La remise en cause du jugement de la France de la catastrophe environnementale provoquée par la marée noire de l'Erika, qui s'est déroulée dans une zone maritime particulière prouve qu'il ne peut y avoir de recourt légal sûr, que si les textes sont eux mêmes suffisamment explicites, pour ne pas risquer une non légitimité.
Il me semble donc positif de vouloir déterminer des contours et des normes aux éventuels préjudices possibles et envisageables.
On voit bien tout de même rapidement la grande complexité d'un tel encadrement, entre le risque de ne pas tout pouvoir prévoir, et celui de sur ou sous évaluer certains risques.
On voit bien tout aussi rapidement l'intérêt qu'il va y avoir pour certains à rapidement mettre des bâton dans les roues à une telle démarche.
Extraits :
Un groupe de travail de juristes dirigés par les professeurs de droit Laurent Neyret et Gilles Martin vient de publier une nomenclature des préjudices environnementaux. Un colloque, visant à mettre en discussion les propositions du groupe de travail, s'est tenu le 23 mai 2012 à Sciences Po Paris.
Traitement à géométrie variable
"Le droit français, comme les droits étrangers et le droit international, conduit à une prise en compte élargie des conséquences préjudiciables du dommage environnemental", souligne Laurent Neyret, Professeur à l'Université d'Artois. "Pourtant cet état du droit ne s'est pas accompagné d'une délimitation des contours des préjudices considérés, au point d'aboutir à un traitement à géométrie variable suivant les juridictions ou les institutions concernées".
"Car, contrairement à ce qui a pu être dit, le jugement de l'Erika n'a pas été le premier à reconnaître l'existence d'un préjudice écologique", indique Gilles Martin, Professeur à l'Université de Nice-Sophia Antipolis. Le groupe de travail a d'ailleurs recensé environ 190 jugements ou décisions reconnaissant ce préjudice.
Nommer pour mieux normer
"L'identification des préjudices est la condition première de la responsabilité", rappelle Laurent Neyret. L'objectif de cette nomenclature est donc de "nommer pour mieux normer". Il s'agit d'établir un étalon qui pourra servir dans un cadre contentieux ou non.
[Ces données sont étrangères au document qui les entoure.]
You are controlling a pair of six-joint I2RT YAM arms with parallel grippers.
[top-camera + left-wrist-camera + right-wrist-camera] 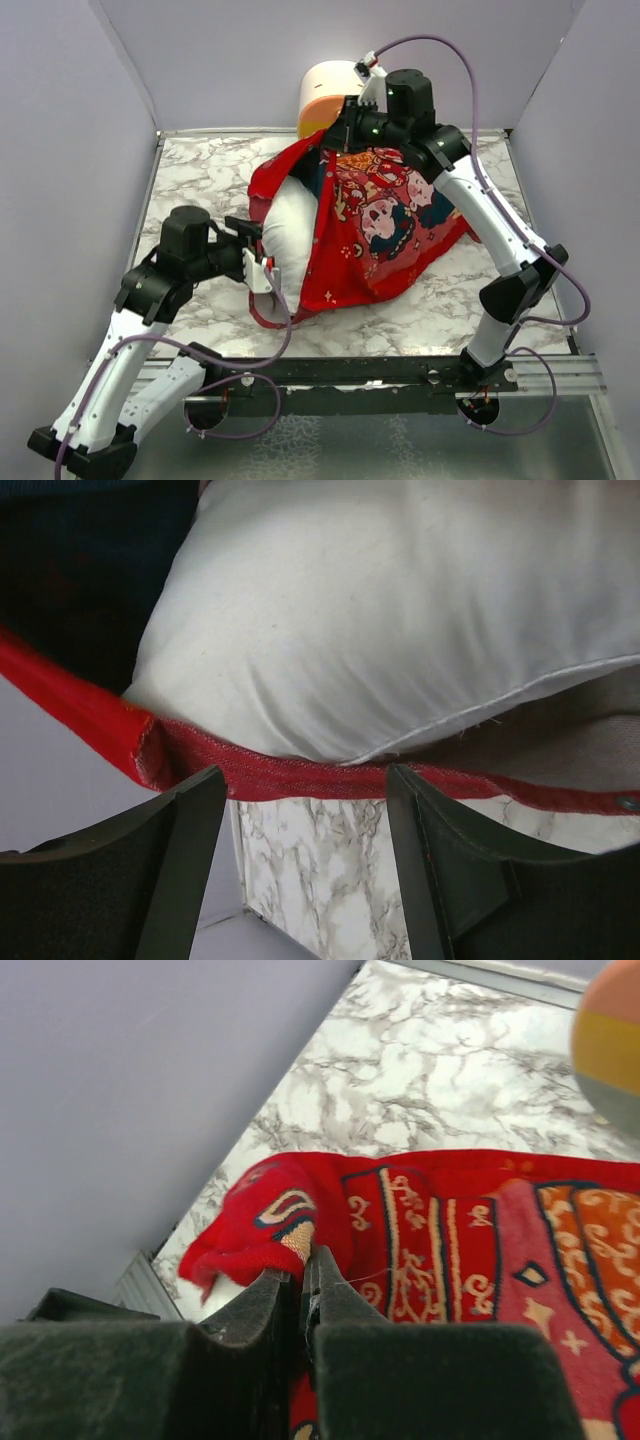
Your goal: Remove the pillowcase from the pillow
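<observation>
The marble-patterned table (200,170) sits boxed in by plain pale grey walls (60,150) on its left, far and right sides, with a metal rail (400,370) along its near edge. The pillow (290,235) lies around the middle of the table, its left half bare and white. The rest of it is inside the pillowcase (390,230), which spreads toward the right edge. At the far edge, beside a cream-and-orange cylinder (330,95), the right hand (302,1270) is clenched on a bunched fold of the red fabric. The left hand (305,775) is released, fingers spread, at the pillow's bare end. The pillowcase's red hem runs across just beyond its fingertips, under the pillow's seam.
</observation>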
Dans le cadre d'un procès civil, la nomenclature devrait faciliter le travail des différentes parties en cas de dommage environnemental et, en matière pénale, faciliter la transaction et la définition des incriminations. (...) Cette tentative de normalisation n'est toutefois pas exempte de critiques.
Si elle reconnaît tout le mérite que présente cette nomenclature dans sa volonté d'éclaircir "un maquis juridique invraisemblable", Pascale Kromarek, Présidente du comité Droit de l'environnement du Medef, considère ce projet comme n'étant "pas suffisamment mûr pour devenir un outil opérationnel" et comme "une source d'insécurité juridique pour les acteurs économiques". Parmi ses critiques : un périmètre pas suffisamment clair, la question du régime de responsabilité applicable qui reste en suspens, l'absence de clarté du critère de gravité du préjudice, le flou sur les délais de prescription, ou encore les risques de redondance indemnitaire en cas de préjudice collectif.
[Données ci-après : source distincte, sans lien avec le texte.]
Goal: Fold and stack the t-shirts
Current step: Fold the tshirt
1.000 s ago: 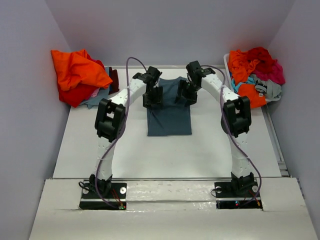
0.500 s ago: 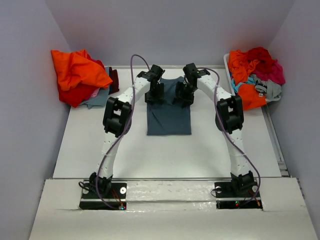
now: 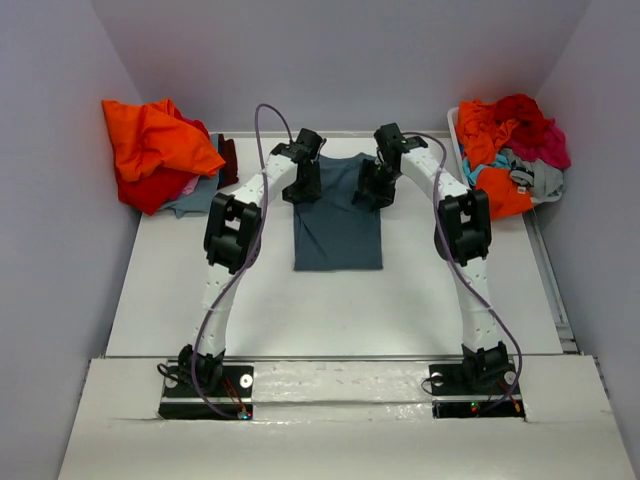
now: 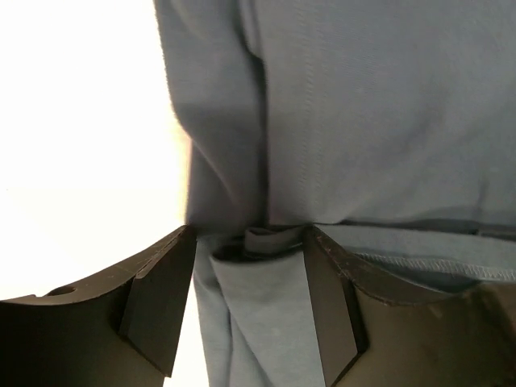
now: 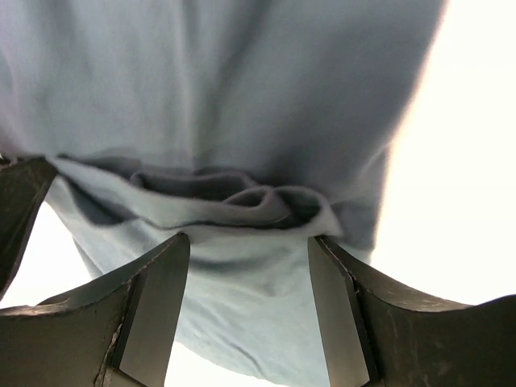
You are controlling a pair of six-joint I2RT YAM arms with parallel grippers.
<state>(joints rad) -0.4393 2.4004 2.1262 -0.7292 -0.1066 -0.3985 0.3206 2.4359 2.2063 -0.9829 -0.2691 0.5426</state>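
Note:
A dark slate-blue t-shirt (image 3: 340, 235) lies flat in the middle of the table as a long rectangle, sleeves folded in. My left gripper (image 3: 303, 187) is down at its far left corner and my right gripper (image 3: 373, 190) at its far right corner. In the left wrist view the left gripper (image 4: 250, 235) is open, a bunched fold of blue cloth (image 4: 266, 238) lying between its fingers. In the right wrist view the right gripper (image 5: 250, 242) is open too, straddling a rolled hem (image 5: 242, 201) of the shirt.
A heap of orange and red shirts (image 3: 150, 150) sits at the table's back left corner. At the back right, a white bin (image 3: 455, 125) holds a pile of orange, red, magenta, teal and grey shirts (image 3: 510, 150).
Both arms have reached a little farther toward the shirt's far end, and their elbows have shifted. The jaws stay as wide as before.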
De la même façon, Stéphane Pénet, Directeur des assurances de biens et de responsabilité à la Fédération française des sociétés d'assurance (FFSA) souhaite alerter sur les "risques collatéraux" que présenterait une utilisation trop rapide de cet outil. "Les professions de l'assurance craignent surtout l'incertitude plus que l'extension de la responsabilité", confirme Jean-Pierre Dintilhac, magistrat honoraire, à l'origine de la nomenclature des préjudices corporels.
Pour Stéphane Pénet, le développement des mécanismes de responsabilité environnementale doit reposer sur trois piliers : la définition des régimes de responsabilité, celle du quantum de la réparation et celle des préjudices. En ne définissant que ces derniers, la nomenclature pècherait par insuffisance.
Ses craintes ? Qu'un même préjudice puisse être indemnisé sur la base de plusieurs fondements (loi sur la responsabilité environnementale, droit commun de la responsabilité civile…), ou encore le flou sur les méthodes d'indemnisation des préjudices. Prenant l'exemple de l'Erika, il estime que si le juge avait disposé de cette nomenclature, la réparation forfaitaire obtenue par la LPO aurait pu être beaucoup plus importante. Ce dernier, présent au colloque, reconnaît que cet outil "aurait grandement facilité le travail des parties civiles, des avocats et des magistrats".
Si comme moi on souhaite l'établissement d'un tribunal international de l'environnement il va bien falloir un encadrement juridique clairement défini, ce travail est donc nécessaire, forcément périlleux et sensible, mais inévitable.